ＨＩＶー１感染によるゲノム不安定性

2013 年度 実施状況報告書

• 研究課題/領域番号: 24501308
• 研究機関: 独立行政法人国立国際医療研究センター
• 研究代表者: 志村 まり 独立行政法人国立国際医療研究センター, その他部局等, その他 (90226267)
• キーワード: HIV-1 / Vpr / chromosome translocation / genomic instability

研究概要

HIV-1アクセサリー遺伝子産物Vprによる染色体転座および機序を明らかにする：
① 昨年度、Vpr発現細胞(48hrs)によるmulti-FISH(23色)による、染色体数の異常および転座・挿入の有無について網羅的な染色体分析を行ったところ、コントロール細胞（mock transfectant: DOX-, DOX+ ;Vpr-transfectant, DOX-）では転座数は全体の5％未満であったのに対し、Vpr発現細胞(Vpr-transfectant, DOX+)ではおおよそ３０％に認められた。このうち、姉妹染色分体の早期分離(PCS)が誘導されている細胞は２０％を締めている。染色体の断片化したchromosome minutesも観察された。
② そこで、本年度は、rVpr(10ng/mL)培養液中への添加による、multi-FISH(23色)による網羅的な染色体分析を行った。rVpr(10ng/mL), 3daysは、PCSを誘導する条件である。

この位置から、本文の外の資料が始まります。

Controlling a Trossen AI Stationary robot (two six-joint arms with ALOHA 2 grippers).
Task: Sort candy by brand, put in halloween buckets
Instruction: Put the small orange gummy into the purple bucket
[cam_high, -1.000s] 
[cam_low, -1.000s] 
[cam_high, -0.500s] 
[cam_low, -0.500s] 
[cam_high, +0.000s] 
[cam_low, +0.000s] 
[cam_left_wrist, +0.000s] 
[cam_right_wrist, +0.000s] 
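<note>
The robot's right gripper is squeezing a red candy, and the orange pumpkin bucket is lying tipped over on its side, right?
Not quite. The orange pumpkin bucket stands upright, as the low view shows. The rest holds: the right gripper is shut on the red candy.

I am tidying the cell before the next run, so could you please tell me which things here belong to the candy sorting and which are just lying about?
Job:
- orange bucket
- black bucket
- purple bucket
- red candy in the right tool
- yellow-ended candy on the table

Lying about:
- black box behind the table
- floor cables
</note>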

しかし、細胞200個を調べた限り、コントロールと比べても顕著な転座の増大を示さず、或は、multi-FISHでの検出感度以下であったと考える。次回は、rVpr(100ng/mL)を試みる。
③ Vprの染色体転座責任領域を調べ始めた。Vprによる一過性強発現細胞での、染色体転座の有無を調べ、現在解析を行っている。また、Vpr遺伝子の下流にはpuromycin耐性が存在しているので、puromycinによる選択を3～5日行った後の細胞についても、解析をおこなっている。
④ HIV-1関連リンパ腫で既知の転座領域のFISHを行う(c-myc-Igh等)。HIV関連リンパ腫(などで観られるc-myc-Ighについて調べたが、Vpr発現によって特にc-myc-Ighが増大する傾向は見られなかった。

現在までの達成度 (区分)

3: やや遅れている

理由

やや遅れている：計画していた転座の機序に関する研究がやや遅れている。しかし、研究を律速する理由は、観察する細胞数を200まで増大したこと、染色体解析に時間がかかること、およびマンパワーであり、詳細解析に依る。

今後の研究の推進方策

以下の項目について行う。
① Vprによる染色体転座:a)誘導時期：細胞周期依存性を明らかにする為に、G1/SもしくはG2,M期に同調したVpr発現を行い、染色体数の異常および転座・挿入の有無について網羅的に解析する。b)DNA切断との関与：Vprは細胞内に活性酸素を誘導する。活性酸素のscavengerであるN-アセチルシステイン等を添加後、Vpr発現細胞に見られる染色体数の異常および転座・挿入の有無について網羅的に解析する。c)ヒストン修飾との関与：VprはヒストンH3K9のアセチル化を誘導する。ヒストンH3K9のアセチル化を誘導している因子の一つとしてp300/HATを報告している。そこで、p300RNAiやp300の活性阻害剤処置後、Vpr発現細胞に見られる染色体数の異常および転座・挿入の有無について網羅的に解析する。
② 臨床検体： HIV-1感染B-細胞リンパ腫は悪性度が高く治療困難と称されている。そこで、腫瘍予備軍が存在すると考えられる感染者、また、HIV-1感染リンパ腫末梢血においてmFISHを施行し、染色体数の異常および転座・挿入の有無について網羅的に解析する。現在、倫理審査申請中である。
③ 数日HIV-1感染での転座検出は困難かもしれないが、ウイルス感染による染色体転座を明らかにしてみたい。